Task description:
An exact reproduction of all entries is required.

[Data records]

■ ■ ■ ■ ■ ■ ■

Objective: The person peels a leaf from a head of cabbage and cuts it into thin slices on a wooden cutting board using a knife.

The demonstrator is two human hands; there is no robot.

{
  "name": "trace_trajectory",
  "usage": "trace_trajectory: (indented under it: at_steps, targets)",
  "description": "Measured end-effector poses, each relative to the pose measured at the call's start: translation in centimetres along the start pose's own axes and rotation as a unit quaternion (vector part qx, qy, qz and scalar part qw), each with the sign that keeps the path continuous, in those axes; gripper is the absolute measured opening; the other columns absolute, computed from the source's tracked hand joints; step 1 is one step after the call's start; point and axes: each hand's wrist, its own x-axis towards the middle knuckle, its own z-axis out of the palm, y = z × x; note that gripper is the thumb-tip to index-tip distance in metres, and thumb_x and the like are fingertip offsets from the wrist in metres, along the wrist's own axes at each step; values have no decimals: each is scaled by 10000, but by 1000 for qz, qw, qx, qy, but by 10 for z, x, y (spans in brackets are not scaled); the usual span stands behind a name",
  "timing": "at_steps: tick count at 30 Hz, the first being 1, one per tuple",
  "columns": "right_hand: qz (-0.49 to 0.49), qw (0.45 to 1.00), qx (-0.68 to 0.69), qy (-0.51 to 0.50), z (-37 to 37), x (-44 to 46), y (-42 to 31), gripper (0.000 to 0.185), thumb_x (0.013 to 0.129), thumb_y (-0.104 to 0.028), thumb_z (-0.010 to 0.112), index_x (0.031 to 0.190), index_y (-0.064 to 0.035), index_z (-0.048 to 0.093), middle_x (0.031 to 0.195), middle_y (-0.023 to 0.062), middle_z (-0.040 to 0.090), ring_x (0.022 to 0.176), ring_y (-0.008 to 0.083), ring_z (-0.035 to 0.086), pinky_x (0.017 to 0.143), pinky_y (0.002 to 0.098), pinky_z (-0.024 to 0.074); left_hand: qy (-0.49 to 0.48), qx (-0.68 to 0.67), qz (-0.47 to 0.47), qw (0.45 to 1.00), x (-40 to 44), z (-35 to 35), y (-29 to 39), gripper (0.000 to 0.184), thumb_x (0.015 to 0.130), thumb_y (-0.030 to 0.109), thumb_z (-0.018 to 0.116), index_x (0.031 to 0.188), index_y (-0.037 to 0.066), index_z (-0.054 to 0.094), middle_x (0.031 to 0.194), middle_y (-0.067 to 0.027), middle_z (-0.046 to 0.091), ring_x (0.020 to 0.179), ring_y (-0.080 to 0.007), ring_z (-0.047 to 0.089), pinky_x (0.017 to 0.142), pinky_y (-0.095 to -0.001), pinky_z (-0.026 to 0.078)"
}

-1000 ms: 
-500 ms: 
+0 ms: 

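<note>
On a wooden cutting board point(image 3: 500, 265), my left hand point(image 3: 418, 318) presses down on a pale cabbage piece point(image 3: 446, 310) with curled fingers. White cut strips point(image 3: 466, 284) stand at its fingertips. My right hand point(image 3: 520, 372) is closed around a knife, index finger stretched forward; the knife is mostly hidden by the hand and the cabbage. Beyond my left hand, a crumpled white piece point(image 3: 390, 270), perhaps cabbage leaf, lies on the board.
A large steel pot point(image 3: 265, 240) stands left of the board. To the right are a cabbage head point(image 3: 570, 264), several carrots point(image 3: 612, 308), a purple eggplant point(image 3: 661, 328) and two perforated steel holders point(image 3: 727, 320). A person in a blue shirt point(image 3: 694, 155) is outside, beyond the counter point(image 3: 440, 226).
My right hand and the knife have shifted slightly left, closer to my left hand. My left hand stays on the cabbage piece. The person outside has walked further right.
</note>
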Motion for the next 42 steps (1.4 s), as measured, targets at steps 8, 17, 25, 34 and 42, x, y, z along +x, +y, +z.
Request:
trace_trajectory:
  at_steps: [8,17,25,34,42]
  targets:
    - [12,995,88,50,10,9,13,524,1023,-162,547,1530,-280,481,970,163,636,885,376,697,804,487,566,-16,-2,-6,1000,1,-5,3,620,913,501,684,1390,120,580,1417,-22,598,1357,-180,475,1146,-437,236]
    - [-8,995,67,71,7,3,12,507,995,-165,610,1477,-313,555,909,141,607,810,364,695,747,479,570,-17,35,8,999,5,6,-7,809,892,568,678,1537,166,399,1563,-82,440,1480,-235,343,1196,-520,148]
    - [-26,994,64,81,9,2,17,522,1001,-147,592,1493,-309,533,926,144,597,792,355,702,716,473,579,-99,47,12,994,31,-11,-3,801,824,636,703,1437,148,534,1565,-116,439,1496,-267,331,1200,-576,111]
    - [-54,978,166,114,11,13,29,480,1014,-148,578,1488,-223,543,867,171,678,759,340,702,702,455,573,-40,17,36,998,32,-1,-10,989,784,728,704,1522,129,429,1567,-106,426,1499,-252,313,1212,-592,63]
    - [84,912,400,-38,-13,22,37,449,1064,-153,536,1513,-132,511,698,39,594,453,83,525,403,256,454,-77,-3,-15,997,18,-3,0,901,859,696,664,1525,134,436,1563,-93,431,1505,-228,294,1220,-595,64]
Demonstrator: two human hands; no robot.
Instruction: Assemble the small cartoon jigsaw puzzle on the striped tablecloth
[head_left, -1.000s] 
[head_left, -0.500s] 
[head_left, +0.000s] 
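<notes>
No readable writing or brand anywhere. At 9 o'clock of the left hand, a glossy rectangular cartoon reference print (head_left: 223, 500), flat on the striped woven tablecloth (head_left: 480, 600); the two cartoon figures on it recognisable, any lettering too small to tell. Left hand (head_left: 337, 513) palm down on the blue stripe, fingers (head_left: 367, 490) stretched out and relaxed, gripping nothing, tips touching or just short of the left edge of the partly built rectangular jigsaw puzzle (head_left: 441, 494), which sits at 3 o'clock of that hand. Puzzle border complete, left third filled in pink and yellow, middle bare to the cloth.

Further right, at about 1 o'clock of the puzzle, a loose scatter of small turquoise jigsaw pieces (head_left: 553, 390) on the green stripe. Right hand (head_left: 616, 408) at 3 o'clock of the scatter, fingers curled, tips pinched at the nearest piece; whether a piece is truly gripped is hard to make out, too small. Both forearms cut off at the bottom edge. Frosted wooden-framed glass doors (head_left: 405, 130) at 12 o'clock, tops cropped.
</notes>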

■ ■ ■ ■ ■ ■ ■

Solution to this exercise:
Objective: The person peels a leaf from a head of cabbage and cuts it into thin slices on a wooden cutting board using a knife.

The demonstrator is two human hands; there is no robot.

{
  "name": "trace_trajectory",
  "usage": "trace_trajectory: (indented under it: at_steps, targets)",
  "description": "Measured end-effector poses, each relative to the pose measured at the call's start: translation in centimetres along the start pose's own axes and rotation as a unit quaternion (vector part qx, qy, qz and scalar part qw), each with the sign that keeps the path continuous, in those axes; gripper is the absolute measured opening; the other columns absolute, computed from the source's tracked hand joints; step 1 is one step after the call's start; point and axes: each hand's wrist, its own x-axis towards the middle knuckle, its own z-axis out of the palm, y = z × x; note that gripper is the thumb-tip to index-tip distance in metres, and thumb_x and the like are fingertip offsets from the wrist in metres, along the wrist's own axes at each step; values have no decimals: each is scaled by 10000, but by 1000 for qz, qw, qx, qy, but by 10 for z, x, y (spans in brackets are not scaled); the usual span stands behind a name",
  "timing": "at_steps: tick count at 30 Hz, the first being 1, one per tuple",
  "columns": "right_hand: qz (-0.49 to 0.49), qw (0.45 to 1.00), qx (-0.68 to 0.69), qy (-0.51 to 0.50), z (-37 to 37), x (-44 to 46), y (-42 to 31), gripper (0.000 to 0.185), thumb_x (0.013 to 0.129), thumb_y (-0.104 to 0.028), thumb_z (-0.010 to 0.112), index_x (0.031 to 0.190), index_y (-0.064 to 0.035), index_z (-0.048 to 0.093), middle_x (0.031 to 0.195), middle_y (-0.023 to 0.062), middle_z (-0.040 to 0.090), ring_x (0.022 to 0.176), ring_y (-0.008 to 0.083), ring_z (-0.035 to 0.086), pinky_x (0.017 to 0.143), pinky_y (0.002 to 0.098), pinky_z (-0.024 to 0.074); left_hand: qy (-0.49 to 0.48), qx (-0.68 to 0.67), qz (-0.47 to 0.47), qw (0.45 to 1.00), x (-40 to 44), z (-35 to 35), y (-29 to 39), gripper (0.000 to 0.184), thumb_x (0.015 to 0.130), thumb_y (-0.030 to 0.109), thumb_z (-0.018 to 0.116), index_x (0.031 to 0.188), index_y (-0.037 to 0.066), index_z (-0.054 to 0.094), middle_x (0.031 to 0.194), middle_y (-0.067 to 0.027), middle_z (-0.046 to 0.091), ring_x (0.020 to 0.179), ring_y (-0.080 to 0.007), ring_z (-0.047 to 0.089), pinky_x (0.017 to 0.142), pinky_y (-0.095 to -0.001), pinky_z (-0.026 to 0.078)"
}

-1000 ms: 
-500 ms: 
+0 ms: 

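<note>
On a wooden cutting board point(image 3: 500, 265), my left hand point(image 3: 418, 318) presses down on a pale cabbage piece point(image 3: 446, 310) with curled fingers. White cut strips point(image 3: 466, 284) stand at its fingertips. My right hand point(image 3: 520, 372) is closed around a knife, index finger stretched forward; the knife is mostly hidden by the hand and the cabbage. Beyond my left hand, a crumpled white piece point(image 3: 390, 270), perhaps cabbage leaf, lies on the board.
A large steel pot point(image 3: 265, 240) stands left of the board. To the right are a cabbage head point(image 3: 570, 264), several carrots point(image 3: 612, 308), a purple eggplant point(image 3: 661, 328) and two perforated steel holders point(image 3: 727, 320). A person in a blue shirt point(image 3: 694, 155) is outside, beyond the counter point(image 3: 440, 226).
My right hand and the knife have shifted slightly left, closer to my left hand. My left hand stays on the cabbage piece. The person outside has walked further right.
</note>
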Motion for the next 42 steps (1.4 s), as measured, targets at steps 8, 17, 25, 34 and 42, x, y, z along +x, +y, +z.
Request:
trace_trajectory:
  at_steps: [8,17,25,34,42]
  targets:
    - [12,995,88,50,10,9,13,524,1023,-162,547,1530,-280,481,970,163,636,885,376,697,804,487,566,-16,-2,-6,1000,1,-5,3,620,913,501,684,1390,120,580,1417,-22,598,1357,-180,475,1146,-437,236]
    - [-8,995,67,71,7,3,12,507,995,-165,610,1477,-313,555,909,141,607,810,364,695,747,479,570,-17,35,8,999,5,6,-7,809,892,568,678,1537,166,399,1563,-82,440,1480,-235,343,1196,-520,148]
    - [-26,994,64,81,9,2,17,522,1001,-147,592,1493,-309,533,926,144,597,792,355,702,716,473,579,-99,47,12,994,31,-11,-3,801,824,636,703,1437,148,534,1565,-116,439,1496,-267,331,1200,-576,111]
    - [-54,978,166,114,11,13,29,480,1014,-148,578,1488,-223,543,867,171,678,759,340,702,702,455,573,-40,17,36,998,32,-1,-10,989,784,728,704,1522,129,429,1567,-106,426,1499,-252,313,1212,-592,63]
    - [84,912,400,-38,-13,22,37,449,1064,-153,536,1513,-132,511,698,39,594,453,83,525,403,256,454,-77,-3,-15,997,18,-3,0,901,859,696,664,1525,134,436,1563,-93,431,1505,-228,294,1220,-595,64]
Demonstrator: two human hands; no robot.
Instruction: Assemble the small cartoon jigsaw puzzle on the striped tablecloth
[head_left, -1.000s] 
[head_left, -0.500s] 
[head_left, +0.000s] 
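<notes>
No readable writing or brand anywhere. At 9 o'clock of the left hand, a glossy rectangular cartoon reference print (head_left: 223, 500), flat on the striped woven tablecloth (head_left: 480, 600); the two cartoon figures on it recognisable, any lettering too small to tell. Left hand (head_left: 337, 513) palm down on the blue stripe, fingers (head_left: 367, 490) stretched out and relaxed, gripping nothing, tips touching or just short of the left edge of the partly built rectangular jigsaw puzzle (head_left: 441, 494), which sits at 3 o'clock of that hand. Puzzle border complete, left third filled in pink and yellow, middle bare to the cloth.

Further right, at about 1 o'clock of the puzzle, a loose scatter of small turquoise jigsaw pieces (head_left: 553, 390) on the green stripe. Right hand (head_left: 616, 408) at 3 o'clock of the scatter, fingers curled, tips pinched at the nearest piece; whether a piece is truly gripped is hard to make out, too small. Both forearms cut off at the bottom edge. Frosted wooden-framed glass doors (head_left: 405, 130) at 12 o'clock, tops cropped.
</notes>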

What this exercise required is now done.